Ingrédients

Additifs et ingrédients : sortir de la méfiance

3 novembre 2008 - Pierre Christen

Les participants de la table ronde organisée par le Synpa : De gauche à droite, Eric Seynave, président de la Commission qualité et consommation de l’Ania, Ambroise Martin, professeur de nutrition à la faculté de médecine de Lyon, Pascale Hébel, directrice du département consommation du Credoc, Jean-Louis Lambert, sociologue et Gérard Pascal, directeur de recherche honoraire à l’Inra

Comment concilier les exigences a priori paradoxales du consommateur : sécurité sanitaire des aliments, demande croissante et disponibilité à moindre coût ? Le débat organisé par le Synpa début octobre a tenté de répondre à cette délicate question en se donnant pour thème : « L’alimentation et les attentes sociétales : la contribution des ingrédients et des additifs alimentaires ». Le Syndicat national des producteurs d’additifs et d’ingrédients de la chaîne alimentaire a fait œuvre de pédagogie sur les thèmes de la sécurité, de l’intérêt technologique et de l’utilité des additifs et des ingrédients alimentaires.

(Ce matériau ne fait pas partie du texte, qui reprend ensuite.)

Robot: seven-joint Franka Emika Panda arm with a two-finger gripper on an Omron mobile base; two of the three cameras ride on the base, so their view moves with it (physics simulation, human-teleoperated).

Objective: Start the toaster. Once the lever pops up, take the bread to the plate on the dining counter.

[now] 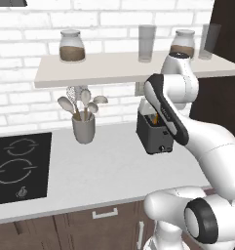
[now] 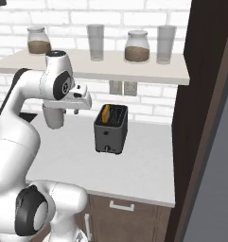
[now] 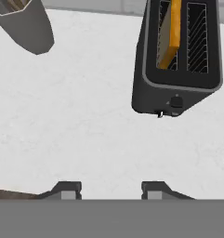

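I'm hovering over the worktop (image 3: 85,116) just in front of the toaster (image 3: 178,60), gripper (image 3: 108,189) empty, fingers parted. To start it I'd approach its near end face and push the lever straight down. Toaster's a dark grey box; the golden bread (image 3: 171,35) stands in its left slot.

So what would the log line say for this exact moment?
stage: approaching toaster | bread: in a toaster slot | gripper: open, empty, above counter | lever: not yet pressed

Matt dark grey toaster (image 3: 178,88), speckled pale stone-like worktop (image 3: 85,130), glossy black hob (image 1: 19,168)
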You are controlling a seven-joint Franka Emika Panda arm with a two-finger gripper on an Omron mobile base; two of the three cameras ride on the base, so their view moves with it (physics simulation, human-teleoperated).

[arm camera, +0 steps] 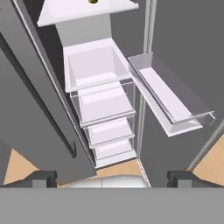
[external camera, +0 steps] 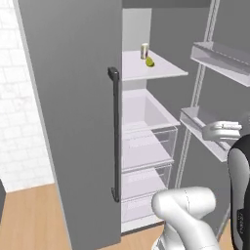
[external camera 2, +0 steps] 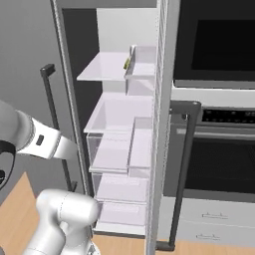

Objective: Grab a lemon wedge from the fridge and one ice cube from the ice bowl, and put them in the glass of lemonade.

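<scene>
Standing behind the robot, I start at the left with the fridge [external camera: 73, 122], its near door shut and a long dark bar handle [external camera: 115, 134] running down the door's edge; past that handle the right half stands open onto white shelves and clear drawers [external camera: 146, 146]. On the top shelf [external camera: 161, 71] sits a small cream-and-red can [external camera: 144, 51], and touching or just beside it, at about four o'clock from the can, lies the lemon wedge [external camera: 150, 62]. Further right hang the open door's clear bins [external camera: 219, 58]. In the hand view the gripper [arm camera: 112, 178] has its two dark tips set wide apart at the bottom edge, nothing between them, so it is open and empty. From there the wedge [arm camera: 92, 1] lies at twelve o'clock, a shade towards eleven, high and deep on the shelf, well apart from the fingertips [arm camera: 41, 177]. I judge the coming reach must climb and push forward over the drawers. The wedge is too small to tell its long axis.
</scene>
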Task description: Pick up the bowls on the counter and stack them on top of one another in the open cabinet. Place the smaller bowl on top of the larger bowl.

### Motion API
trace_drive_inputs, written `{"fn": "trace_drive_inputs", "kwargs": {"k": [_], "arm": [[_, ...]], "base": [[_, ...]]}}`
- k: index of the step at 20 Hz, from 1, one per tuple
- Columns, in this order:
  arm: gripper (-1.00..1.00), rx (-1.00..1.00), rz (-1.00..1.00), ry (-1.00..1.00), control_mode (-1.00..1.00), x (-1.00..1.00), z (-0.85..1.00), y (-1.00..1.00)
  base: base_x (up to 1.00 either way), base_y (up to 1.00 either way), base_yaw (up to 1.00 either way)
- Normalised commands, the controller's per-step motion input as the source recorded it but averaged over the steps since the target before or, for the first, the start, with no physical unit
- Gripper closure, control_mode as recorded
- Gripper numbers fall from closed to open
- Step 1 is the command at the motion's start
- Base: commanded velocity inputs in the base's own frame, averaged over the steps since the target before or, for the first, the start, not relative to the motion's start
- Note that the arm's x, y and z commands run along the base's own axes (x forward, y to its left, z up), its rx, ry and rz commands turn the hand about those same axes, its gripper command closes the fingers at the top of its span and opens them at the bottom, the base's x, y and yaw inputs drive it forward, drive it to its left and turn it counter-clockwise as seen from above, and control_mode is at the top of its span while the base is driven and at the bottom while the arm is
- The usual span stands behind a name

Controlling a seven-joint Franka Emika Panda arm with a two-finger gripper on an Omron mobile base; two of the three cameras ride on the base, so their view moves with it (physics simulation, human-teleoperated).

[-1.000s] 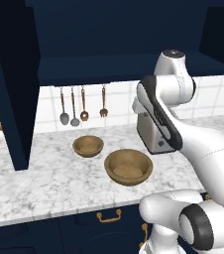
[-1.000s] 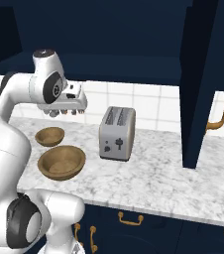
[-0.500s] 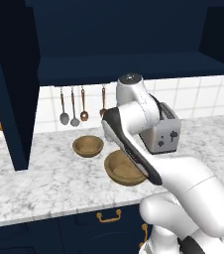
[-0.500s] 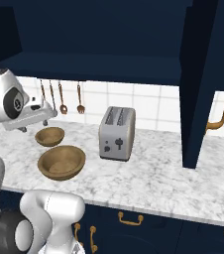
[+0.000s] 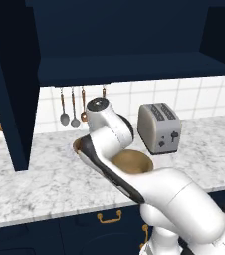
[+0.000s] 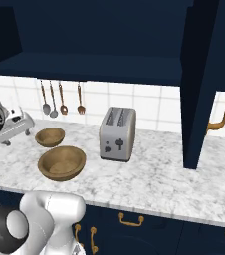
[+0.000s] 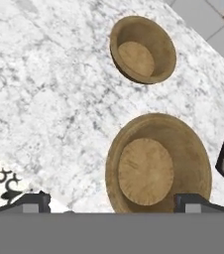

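Both bowls sit upright on the bench (image 6: pixel 149 184), apart from each other, left of the toaster (image 6: pixel 117 133). The larger bowl (image 6: pixel 61 163) is nearer the front edge; the smaller bowl (image 6: pixel 50 137) is behind it, closer to the tiled wall, below the hanging utensils (image 6: pixel 60 99). In the hand view the larger bowl (image 7: pixel 158 166) sits low in frame between the two fingertips (image 7: pixel 31 202), and the smaller bowl (image 7: pixel 142 49) is above it with bare marble between them. The end effector (image 7: pixel 114 203) is up above the bench looking down on the larger bowl, fingers spread wide, wider than the bowl as seen from here, nothing between them. In the right base view the hand (image 6: pixel 12 127) is at the far left, hanging over the bench left of the smaller bowl and touching neither. In the left base view the arm (image 5: pixel 114 149) crosses in front of both bowls, so only part of the larger bowl (image 5: pixel 134 162) and a sliver of the smaller bowl's rim (image 5: pixel 76 145) show. The open cabinet (image 6: pixel 99 64) is above the bench, its navy shelf (image 5: pixel 134 67) bare, with the door panel (image 6: pixel 201 84) standing right of the toaster.
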Motion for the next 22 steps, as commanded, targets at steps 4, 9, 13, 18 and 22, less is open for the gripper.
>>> {"fn": "trace_drive_inputs", "kwargs": {"k": [4,9,13,18,22], "arm": [[-1.0,-0.02,0.0,0.0,-1.0,0.6,-0.57,0.45],[-1.0,0.0,0.0,0.0,-1.0,0.8,-0.48,0.23],[-1.0,-0.06,0.0,-0.01,-1.0,0.65,-0.24,0.01],[-1.0,-0.04,0.0,0.0,-1.0,0.13,-0.1,0.0],[-1.0,-0.01,0.0,0.0,-1.0,0.18,-0.23,0.0]], "base": [[0.0,0.0,0.0],[0.0,0.0,0.0],[0.0,0.0,0.0],[0.0,0.0,0.0],[0.0,0.0,0.0]]}}
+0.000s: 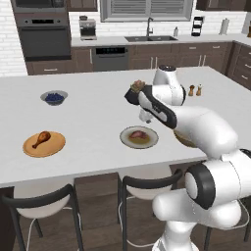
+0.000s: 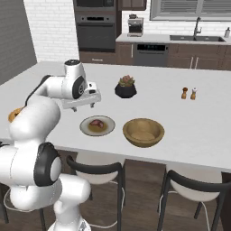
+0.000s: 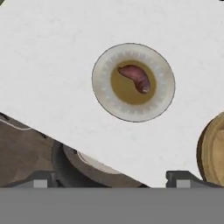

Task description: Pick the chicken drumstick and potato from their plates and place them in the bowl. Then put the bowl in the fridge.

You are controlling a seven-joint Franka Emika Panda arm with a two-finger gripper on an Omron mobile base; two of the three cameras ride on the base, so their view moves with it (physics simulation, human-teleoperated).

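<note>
Tool point(image 3: 111, 179) fingers spread apart above the potato point(image 3: 135, 78) on its unlabelled pale plate point(image 3: 101, 89).

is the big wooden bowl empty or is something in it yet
Empty: the right base view shows only bare wood inside the bowl; the potato still lies on its grey-rimmed plate.

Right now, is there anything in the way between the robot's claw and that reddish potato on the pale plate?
Nothing visible does. The gripper hangs open above the counter, and the hand view looks straight at the potato lying uncovered on its plate. The bowl sits off to one side, and the plant pot farther back.
</note>
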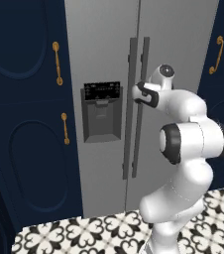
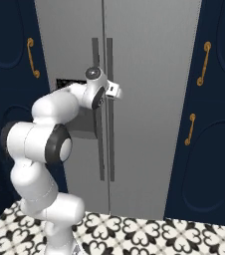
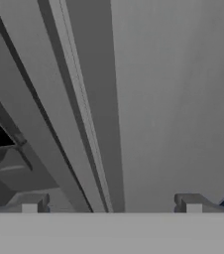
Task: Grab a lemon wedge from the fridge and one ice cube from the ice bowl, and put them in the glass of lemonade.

Représentation positive du naturel

Le sociologue Jean-Louis Lambert a toutefois rappelé que « les mangeurs gardent une représentation positive du « naturel » et suspectent tout ce qui semble industriel ». Il explique cette attitude par le développement de l’ultra-urbanisation et la dislocation du lien entre les consommateurs et le monde rural, et implicitement par la perte des savoir-faire culinaires et de la culture agricole. Il ajoute que « les attentes des mangeurs s’orientent ainsi vers des produits de plus en plus complexes, nécessitant le recours à des additifs et ingrédients et des systèmes industriels. Cela contribue à développer l’anxiété et les craintes des mangeurs, alors que la sécurité de l’alimentation tend vers le risque zéro ».

Facteur de risque

« L’additif est perçu comme un facteur de risque, alors qu’il a été et demeure un facteur de sécurité de l’aliment : là se trouve un paradoxe des additifs alimentaires », reconnaît Eric Seynave, président de la Commission qualité et consommation de l’Association nationale des industries alimentaires (Ania). Par exemple, les conservateurs et antioxygènes ont permis de prolonger leur durée de vie. Une fois ce constat fait, quelles solutions préconiser ? La chasse aux additifs serait-elle la seule voie ? « Les efforts ne doivent-ils pas alors plus porter sur la gestion de la perception des risques que sur celle des risques eux-mêmes, où les gains possibles deviennent minimes ? », s’interroge Jean-Louis Lambert. Les attentes de fonctionnalités et de santé des consommateurs sont peut-être une chance à saisir, pour délivrer les additifs et les ingrédients de leur cage médiatique.

D’autant que « la montée des préoccupations santé, tardive en France, s’accélère et touche toutes les générations. Elle concerne contribue à modifier les représentations de l’alimentation qui devient de plus en plus fonctionnelle dans l’esprit du consommateur », affirme Pascale Hébel, directrice du département consommation du Centre de recherche pour l’étude et l’observation des conditions de vie (Credoc).
« Face à la demande, d’une partie des consommateurs, pour une alimentation plus saine, les ingrédients peuvent contribuer à l’amélioration des recettes de l’industrie alimentaire, souligne Eric Seynave. Ils permettent ainsi de répondre aux contraintes technologiques de reformulation, tout en respectant les exigences économiques, réglementaires et d’acceptabilité par le consommateur ».

Réglementation

Dès lors, l’enjeu devient donc la promotion de l’innovation dans l’alimentaire, secteur sur lequel les contraintes réglementaires sont fortes. L’évaluation des risques intervient à deux moments clefs : « Au début du processus, lors de l’évaluation de la sécurité d’un additif ou d’un ingrédient nouveau, procédure rigoureuse et complexe, très encadrée par la réglementation, qui reste toujours un pré-requis fondamental, même s’il est parfois difficile d’anticiper a priori toutes les conséquences ; à la fin du processus, lors de l’évaluation de l’éventuel discours nutrition - santé qui accompagne et valorise cet emploi (les allégations), explique Ambroise Martin, professeur de nutrition à la faculté de médecine de Lyon. Entre les deux, un immense champ d’innovation est ouvert ».